Do I have to obtain employees' consent in order to collect their personal data?
The processing of any personal data may impose obligations to the individuals the data is related to, the data subjects. Some jurisdictions only recognize processing personal data as lawful if the data subject has provided express consent. Other jurisdictions require a legal obligation to process the data, and may not require consent. The processing of HR personal data has raised questions and court decisions in a few countries, and interpretations may vary based on data privacy and labor law requirements. The concept of employee consent has been increasingly criticized because there is doubt as to whether consent can be given freely in the subordinate employee/employer relationship.
Consent is one of the core rights of data subjects under South Korea’s Personal Information Protection Act (PIPA), and individuals have the right to choose whether to consent and elect the scope of the consent relating to the processing of their personal information. Employers are allowed to collect personal information without consent in the following cases:
- where allowed by law or where it’s inevitable in order to observe legal obligations (such as tax obligations);
- where it’s inevitable so public institutions can perform their official duties;
- where it’s necessary in order to fulfill a contractual obligation (such as an employee contract);
- where it’s necessary for the justifiable and reasonable interests of the employer (or other personal information controller) and those interests are explicitly superior to the needs of the employee (the data subject); and,
- when it’s necessary to protect from impending danger, the life, body or economic profits of the data subject and the data subject is not available.
Sensitive Personal Information
In principle, employers are not allowed to process sensitive information, including: ideology, beliefs, admission to/withdrawal from trade/political parties, political beliefs, health, sexual life or, other personal information that is likely to threaten the privacy of the employee (or any other data subject). However, sensitive information may be processed in cases where:
- data subjects give express informed consent (separate from the consent above) to the processing of sensitive information; or
- the processing of sensitive information is specifically permitted by a law or regulation.
Employee Health Information: Using employee health information for purposes other than maintaining employee health protection is generally prohibited. That said, in exceptional cases, when processing employee health information is essential, it may be allowed with the employee’s consent.
In cases where processing medical files is permitted in the context of HR, if a health exam is conducted to determine whether a job applicant can perform the necessary duties for a role, only the minimum amount of health information may be collected and consent must be obtained. In addition, the use of health information obtained through an employee health exam is allowed without separate consent when the exam is conducted in accordance with statutes maintaining employee health protection (Note that many employers still obtain consent).
Resident Registration Numbers: Processing resident registration numbers is also limited and can only be processed for certain purposes. In the context of HR, examples of permitted purposes include payment of wages and for year-end tax settlement (Act on the Collection, etc. of Premiums for Employment Insurance and Industrial Accident Compensation Insurance; National Pension Act; National Health Insurance Act to deal with industrial accident compensation insurance, health insurance, employment insurance and national pensions; and, the Income Tax Act).

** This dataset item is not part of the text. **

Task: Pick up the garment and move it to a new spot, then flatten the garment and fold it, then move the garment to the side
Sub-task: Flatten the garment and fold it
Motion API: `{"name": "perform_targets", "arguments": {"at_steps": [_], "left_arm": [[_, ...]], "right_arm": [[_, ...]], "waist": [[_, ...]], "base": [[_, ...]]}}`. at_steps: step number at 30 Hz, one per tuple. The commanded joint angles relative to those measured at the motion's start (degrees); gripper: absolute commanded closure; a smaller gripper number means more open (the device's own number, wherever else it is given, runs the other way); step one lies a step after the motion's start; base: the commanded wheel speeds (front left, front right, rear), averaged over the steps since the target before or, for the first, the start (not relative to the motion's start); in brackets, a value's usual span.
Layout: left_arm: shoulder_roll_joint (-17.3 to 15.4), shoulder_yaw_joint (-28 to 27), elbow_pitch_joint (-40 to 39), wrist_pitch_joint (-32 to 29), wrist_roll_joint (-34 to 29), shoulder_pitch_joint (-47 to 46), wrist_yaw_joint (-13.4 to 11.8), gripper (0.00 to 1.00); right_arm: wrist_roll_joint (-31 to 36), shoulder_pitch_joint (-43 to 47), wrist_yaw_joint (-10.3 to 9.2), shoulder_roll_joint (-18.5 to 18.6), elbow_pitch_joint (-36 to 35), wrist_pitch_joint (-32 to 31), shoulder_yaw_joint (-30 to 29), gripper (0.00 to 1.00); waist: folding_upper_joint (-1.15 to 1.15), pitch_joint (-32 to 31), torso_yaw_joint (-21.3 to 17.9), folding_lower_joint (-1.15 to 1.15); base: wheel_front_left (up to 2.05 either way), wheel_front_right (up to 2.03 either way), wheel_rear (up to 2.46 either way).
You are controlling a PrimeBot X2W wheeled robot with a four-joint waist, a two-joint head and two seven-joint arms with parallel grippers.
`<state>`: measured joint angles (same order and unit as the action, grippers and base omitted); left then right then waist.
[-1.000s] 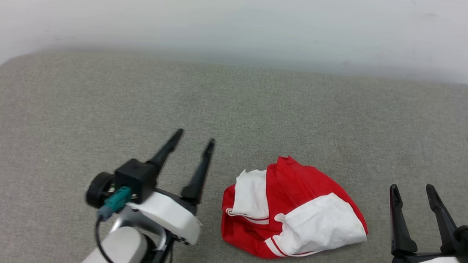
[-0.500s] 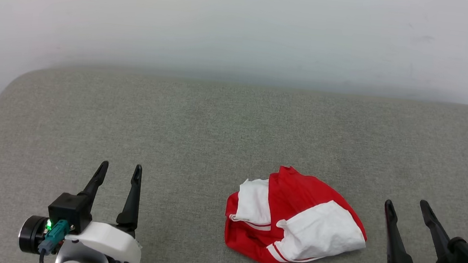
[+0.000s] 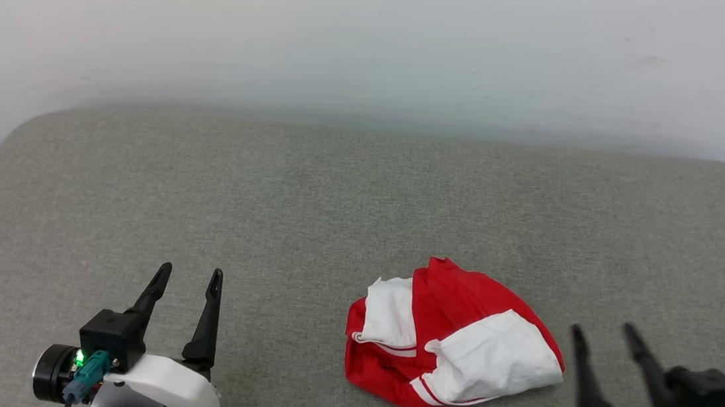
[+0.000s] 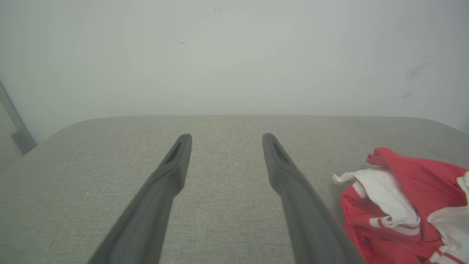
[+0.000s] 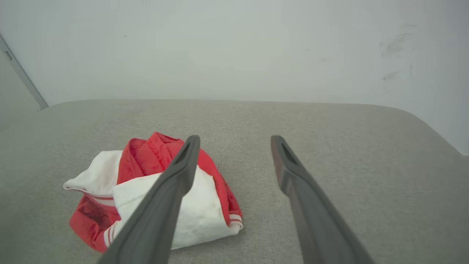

When obtaining consent or modifying the purpose of collecting data, employers should inform employees of the (PIPA, Arts. 15(2) and 17(2)):
- purpose of the collection and use of the data;
- details of the personal information that will be collected;
- the period of retention and use;
- the fact that they are entitled to deny consent and, in addition, inform employees of any disadvantage that may stem from the denial of consent.
Consent can be obtained via writing (electronic, fax or paper), telephone, email, the internet or similar manner. Where consent is used, each item that would require consent should be separated so that an individual is able to choose which items to consent to. The mere act of informing individuals of the personal data collection will not suffice. The individuals must be advised of the items above and must provide their explicit consent to the collection of personal information.
Under the PIPA, employers are not required to obtain the consent of employees when outsourcing the processing of personal information. When providing personal employee data to a third party, employees must be informed of:
- the recipient of the personal information;
- what the recipient will use the personal information for (the purpose);
- the particulars of the personal information that is being provided;
- the period the personal information will be used and retained; and,
- that they (as the employees) are entitled to deny consent, and any disadvantage which may result from their denial.
HR Best Practices: Even if consent is not required, employees and job applicants should be informed prior to data collection. Although consent in writing is not required, as a best practice, obtain employee consent in writing in case it is ever questioned in court.